WHAT IS BEING ASKED.
Return only the lines of the listing below that run from the line with "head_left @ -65" through the line with "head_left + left", both ends included, exactly as written.
──────── DATA PROVIDED
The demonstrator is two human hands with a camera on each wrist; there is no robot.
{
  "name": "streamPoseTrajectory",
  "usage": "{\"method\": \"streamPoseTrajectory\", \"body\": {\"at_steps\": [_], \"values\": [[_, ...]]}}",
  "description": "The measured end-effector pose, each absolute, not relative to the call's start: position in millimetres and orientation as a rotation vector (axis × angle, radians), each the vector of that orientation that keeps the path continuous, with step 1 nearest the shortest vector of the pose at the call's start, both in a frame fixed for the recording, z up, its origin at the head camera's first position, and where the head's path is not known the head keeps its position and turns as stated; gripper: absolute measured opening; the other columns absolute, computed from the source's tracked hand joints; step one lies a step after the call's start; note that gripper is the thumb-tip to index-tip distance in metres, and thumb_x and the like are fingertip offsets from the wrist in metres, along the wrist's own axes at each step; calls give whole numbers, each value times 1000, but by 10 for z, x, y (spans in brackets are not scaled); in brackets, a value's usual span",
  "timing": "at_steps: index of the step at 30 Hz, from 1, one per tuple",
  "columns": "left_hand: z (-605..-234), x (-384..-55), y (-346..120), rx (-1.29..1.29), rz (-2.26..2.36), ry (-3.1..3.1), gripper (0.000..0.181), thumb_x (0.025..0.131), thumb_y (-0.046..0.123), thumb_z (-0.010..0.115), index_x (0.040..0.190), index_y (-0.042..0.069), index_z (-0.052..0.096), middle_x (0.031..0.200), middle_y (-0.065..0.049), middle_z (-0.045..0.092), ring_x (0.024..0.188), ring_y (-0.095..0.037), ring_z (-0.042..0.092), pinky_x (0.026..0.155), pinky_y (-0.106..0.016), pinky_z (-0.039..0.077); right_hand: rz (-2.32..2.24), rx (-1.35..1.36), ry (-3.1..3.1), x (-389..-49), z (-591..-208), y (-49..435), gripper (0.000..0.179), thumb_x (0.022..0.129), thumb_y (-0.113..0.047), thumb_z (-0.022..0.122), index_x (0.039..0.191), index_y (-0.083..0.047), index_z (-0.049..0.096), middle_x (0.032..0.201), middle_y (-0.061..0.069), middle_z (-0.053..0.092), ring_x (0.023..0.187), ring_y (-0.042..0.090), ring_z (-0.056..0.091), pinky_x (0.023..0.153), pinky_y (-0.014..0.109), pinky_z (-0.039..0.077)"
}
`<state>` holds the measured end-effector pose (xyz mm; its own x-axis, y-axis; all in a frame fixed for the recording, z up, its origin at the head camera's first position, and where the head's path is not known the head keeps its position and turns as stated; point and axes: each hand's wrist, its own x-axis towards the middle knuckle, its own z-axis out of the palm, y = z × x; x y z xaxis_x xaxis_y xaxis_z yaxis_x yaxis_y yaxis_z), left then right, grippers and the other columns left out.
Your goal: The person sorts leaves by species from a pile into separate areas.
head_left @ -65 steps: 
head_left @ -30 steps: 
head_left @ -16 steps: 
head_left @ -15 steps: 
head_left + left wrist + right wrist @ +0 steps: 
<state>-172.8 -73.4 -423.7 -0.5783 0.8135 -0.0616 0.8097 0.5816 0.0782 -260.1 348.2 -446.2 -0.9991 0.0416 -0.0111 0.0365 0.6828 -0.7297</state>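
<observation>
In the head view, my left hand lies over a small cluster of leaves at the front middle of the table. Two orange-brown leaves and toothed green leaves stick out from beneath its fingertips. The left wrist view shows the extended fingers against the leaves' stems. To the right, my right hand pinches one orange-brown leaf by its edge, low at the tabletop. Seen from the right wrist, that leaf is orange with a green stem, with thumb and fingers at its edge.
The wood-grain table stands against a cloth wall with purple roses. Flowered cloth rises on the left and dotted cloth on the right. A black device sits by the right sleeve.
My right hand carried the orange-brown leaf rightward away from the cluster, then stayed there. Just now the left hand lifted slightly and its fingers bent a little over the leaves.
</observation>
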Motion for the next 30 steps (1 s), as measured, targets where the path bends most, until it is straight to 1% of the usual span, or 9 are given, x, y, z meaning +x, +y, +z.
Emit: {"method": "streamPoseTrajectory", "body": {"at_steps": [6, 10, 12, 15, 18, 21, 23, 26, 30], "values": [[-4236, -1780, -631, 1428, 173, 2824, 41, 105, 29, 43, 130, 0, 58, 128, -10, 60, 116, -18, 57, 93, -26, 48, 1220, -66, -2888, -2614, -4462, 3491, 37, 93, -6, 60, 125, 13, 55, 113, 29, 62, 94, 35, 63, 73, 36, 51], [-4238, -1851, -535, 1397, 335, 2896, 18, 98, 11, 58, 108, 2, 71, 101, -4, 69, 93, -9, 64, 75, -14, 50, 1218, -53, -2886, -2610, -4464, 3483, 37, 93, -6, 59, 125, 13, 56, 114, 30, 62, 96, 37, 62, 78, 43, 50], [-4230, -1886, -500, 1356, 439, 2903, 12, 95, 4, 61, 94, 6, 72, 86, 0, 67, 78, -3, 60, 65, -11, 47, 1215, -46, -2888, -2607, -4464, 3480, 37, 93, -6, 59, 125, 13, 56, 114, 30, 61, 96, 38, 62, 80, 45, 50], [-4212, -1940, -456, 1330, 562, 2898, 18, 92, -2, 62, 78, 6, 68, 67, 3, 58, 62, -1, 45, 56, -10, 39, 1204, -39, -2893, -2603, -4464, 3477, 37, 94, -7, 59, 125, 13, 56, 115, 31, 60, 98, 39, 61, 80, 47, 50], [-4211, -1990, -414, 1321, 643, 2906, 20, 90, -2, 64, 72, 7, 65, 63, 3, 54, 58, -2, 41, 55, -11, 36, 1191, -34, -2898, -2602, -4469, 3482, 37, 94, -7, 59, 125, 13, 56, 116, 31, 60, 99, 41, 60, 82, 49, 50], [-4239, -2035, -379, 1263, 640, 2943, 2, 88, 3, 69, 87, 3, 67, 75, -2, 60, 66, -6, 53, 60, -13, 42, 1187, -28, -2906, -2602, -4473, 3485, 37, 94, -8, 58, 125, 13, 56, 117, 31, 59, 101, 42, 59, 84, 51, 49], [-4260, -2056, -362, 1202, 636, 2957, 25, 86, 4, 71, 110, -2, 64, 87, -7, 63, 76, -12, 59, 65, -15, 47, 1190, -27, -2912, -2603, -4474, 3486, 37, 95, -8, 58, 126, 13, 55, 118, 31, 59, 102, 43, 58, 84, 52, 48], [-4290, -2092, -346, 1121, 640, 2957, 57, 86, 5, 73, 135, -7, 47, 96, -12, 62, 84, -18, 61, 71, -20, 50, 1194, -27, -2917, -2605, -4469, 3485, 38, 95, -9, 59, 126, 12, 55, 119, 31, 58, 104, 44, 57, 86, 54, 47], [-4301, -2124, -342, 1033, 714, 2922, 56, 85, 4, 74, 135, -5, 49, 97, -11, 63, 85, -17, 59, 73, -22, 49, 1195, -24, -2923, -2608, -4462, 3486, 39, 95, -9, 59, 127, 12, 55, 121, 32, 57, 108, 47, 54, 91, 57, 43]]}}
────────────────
RESULT.
head_left @ -65 steps: 
head_left @ -30 steps: 
head_left @ -16 steps: 
head_left @ -15 steps: 
head_left + left wrist + right wrist @ +0 steps: 

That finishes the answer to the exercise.